What can be improved
There are no perfect clusters, and this is no exception. I would calmly put it in production, but in the future you can strengthen something:
Haproxy failover
HAProxy is currently a single point of failure, albeit a reliable one. We could remove it using DNS Failover. It is not instantaneous and will give several seconds of downtime while a DNS record is being distributed. I do not worry that HAProxy will fall by itself, but there is a high probability of human error when changing its configuration.
Serial Deploys
In case the next deployment breaks the cluster, I would set up a serial deployment in Ansible to gradually roll out the changes, checking the server availability along the way.
Dynamic inventory files
I think for some it will be more important than me.
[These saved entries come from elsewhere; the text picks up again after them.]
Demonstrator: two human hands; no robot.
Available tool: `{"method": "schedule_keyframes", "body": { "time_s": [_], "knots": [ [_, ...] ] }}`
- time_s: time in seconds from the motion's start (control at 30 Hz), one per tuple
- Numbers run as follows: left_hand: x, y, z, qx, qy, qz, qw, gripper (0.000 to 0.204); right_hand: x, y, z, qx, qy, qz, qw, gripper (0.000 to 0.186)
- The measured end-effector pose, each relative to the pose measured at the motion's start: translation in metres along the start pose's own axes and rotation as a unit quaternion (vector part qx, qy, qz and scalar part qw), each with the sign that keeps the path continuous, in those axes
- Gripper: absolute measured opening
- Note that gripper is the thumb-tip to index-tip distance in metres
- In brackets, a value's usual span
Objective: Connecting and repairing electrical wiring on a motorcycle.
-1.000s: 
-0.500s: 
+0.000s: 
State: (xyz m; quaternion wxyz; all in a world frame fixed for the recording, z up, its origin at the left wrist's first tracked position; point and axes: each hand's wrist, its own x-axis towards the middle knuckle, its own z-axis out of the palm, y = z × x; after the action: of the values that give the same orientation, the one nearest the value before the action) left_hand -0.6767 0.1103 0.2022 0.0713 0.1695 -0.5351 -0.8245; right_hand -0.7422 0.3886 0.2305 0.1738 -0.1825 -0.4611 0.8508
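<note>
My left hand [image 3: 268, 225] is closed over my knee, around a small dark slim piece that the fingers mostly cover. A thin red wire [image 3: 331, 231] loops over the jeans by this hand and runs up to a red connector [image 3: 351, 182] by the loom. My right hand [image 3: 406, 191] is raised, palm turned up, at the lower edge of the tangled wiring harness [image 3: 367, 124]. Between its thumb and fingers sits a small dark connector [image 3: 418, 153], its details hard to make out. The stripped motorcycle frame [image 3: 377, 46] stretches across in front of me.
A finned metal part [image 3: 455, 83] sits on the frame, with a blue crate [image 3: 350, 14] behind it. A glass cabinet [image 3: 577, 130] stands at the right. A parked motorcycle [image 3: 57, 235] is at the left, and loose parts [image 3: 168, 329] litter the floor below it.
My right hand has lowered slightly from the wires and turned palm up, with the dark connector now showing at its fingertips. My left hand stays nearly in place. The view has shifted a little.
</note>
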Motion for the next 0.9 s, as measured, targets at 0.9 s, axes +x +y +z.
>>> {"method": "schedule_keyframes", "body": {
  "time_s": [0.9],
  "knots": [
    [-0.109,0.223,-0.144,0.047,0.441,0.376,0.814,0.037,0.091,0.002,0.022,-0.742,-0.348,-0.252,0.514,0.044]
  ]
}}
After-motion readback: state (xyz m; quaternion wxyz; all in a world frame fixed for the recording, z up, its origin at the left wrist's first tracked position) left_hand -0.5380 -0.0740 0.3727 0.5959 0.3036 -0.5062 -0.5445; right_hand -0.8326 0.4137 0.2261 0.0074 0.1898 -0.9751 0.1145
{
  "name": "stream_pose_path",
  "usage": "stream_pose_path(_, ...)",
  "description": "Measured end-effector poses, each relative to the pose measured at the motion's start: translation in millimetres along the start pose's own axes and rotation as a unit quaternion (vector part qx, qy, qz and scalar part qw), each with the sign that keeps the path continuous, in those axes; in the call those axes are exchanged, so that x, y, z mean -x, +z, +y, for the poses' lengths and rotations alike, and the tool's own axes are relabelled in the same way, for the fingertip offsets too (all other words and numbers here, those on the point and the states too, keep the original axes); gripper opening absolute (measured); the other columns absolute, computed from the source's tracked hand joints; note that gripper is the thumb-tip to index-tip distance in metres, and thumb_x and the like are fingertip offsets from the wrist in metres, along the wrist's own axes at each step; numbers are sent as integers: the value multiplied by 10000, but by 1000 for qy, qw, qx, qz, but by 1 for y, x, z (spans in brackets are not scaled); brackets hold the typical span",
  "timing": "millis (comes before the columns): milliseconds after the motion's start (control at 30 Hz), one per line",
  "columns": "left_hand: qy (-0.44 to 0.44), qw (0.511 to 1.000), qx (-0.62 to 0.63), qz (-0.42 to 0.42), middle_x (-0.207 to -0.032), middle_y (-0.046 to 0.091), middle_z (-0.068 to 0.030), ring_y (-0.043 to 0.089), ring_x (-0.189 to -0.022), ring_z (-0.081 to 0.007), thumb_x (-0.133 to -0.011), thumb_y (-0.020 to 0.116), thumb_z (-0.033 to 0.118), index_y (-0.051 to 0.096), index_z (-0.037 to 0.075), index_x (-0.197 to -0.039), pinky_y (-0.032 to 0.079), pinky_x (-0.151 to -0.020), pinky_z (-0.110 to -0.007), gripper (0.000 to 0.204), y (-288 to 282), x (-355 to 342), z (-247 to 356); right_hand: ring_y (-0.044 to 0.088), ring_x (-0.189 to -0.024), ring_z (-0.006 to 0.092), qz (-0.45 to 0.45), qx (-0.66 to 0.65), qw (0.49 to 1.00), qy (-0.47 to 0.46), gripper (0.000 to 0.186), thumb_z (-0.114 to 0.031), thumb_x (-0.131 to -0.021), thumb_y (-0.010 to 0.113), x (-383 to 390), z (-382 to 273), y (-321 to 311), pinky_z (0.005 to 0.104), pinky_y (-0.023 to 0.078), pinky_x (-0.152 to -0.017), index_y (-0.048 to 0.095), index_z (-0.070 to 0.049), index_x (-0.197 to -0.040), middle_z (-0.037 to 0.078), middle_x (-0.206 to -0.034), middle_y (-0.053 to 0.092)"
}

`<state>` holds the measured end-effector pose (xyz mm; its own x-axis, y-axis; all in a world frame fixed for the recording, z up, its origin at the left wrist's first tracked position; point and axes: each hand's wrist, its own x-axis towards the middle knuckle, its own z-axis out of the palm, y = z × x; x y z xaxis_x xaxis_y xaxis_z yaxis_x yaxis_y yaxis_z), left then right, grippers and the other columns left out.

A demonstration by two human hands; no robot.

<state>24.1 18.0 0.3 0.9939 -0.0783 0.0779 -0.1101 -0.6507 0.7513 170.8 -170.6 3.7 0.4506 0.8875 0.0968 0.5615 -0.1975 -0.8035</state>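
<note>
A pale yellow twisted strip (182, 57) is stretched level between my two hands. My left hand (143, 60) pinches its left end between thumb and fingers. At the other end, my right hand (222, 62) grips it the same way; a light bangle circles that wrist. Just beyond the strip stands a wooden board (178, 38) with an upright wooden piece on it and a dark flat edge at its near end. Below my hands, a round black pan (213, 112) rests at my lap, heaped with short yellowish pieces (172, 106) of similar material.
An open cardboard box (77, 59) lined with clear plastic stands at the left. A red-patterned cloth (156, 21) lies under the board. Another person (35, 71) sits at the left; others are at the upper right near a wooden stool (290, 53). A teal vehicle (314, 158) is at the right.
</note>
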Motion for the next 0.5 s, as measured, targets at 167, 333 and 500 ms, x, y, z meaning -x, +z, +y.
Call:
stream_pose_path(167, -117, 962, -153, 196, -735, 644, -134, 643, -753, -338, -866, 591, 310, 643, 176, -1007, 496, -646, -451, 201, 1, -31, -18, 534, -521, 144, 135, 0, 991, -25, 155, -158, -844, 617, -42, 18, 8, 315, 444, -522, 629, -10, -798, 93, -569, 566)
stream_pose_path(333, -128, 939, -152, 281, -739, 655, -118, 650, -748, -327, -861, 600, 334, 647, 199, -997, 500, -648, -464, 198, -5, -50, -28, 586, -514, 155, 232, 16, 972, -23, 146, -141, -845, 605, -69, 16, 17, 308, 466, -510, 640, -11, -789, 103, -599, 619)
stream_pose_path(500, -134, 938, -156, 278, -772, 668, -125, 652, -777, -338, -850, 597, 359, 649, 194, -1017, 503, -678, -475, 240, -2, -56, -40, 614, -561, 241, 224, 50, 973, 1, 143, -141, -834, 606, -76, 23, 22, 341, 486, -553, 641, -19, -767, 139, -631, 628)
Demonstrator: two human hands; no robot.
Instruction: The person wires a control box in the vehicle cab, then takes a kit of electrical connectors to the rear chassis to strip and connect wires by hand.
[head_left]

In this guide, we had to store server addresses in source code. You can configure Ansible to dynamically request a list of hosts in Digital Ocean (or another provider). You can even create new servers. However, creating a server on Digital Ocean is not the most difficult task.
Centralized logging
JSON magazines are a great thing if you want to easily aggregate them and search them. I would look at Bunyan for this.
It would be great if the logs of all servers flowed in one place. You can use something like Loggly , or you can try other ways.
Error reporting and monitoring
There are many solutions for collecting errors and logging. None of those that I tried, I did not like, so I do not presume to advise you anything. If you know a good tool for this, please write about it in the comments.
I recommend an excellent guide to launch Node.js in production from Joyent - there are a lot of additional tips.
That's all! We built a simple, stable cluster of Node.js. Let me know if you have any ideas how to improve it!
From a translator: thank you for being here. This is my first time trying myself as a translator. I’m sure that I didn’t translate everything correctly, so I ask you to send error messages, as well as typos and design problems by internal mail.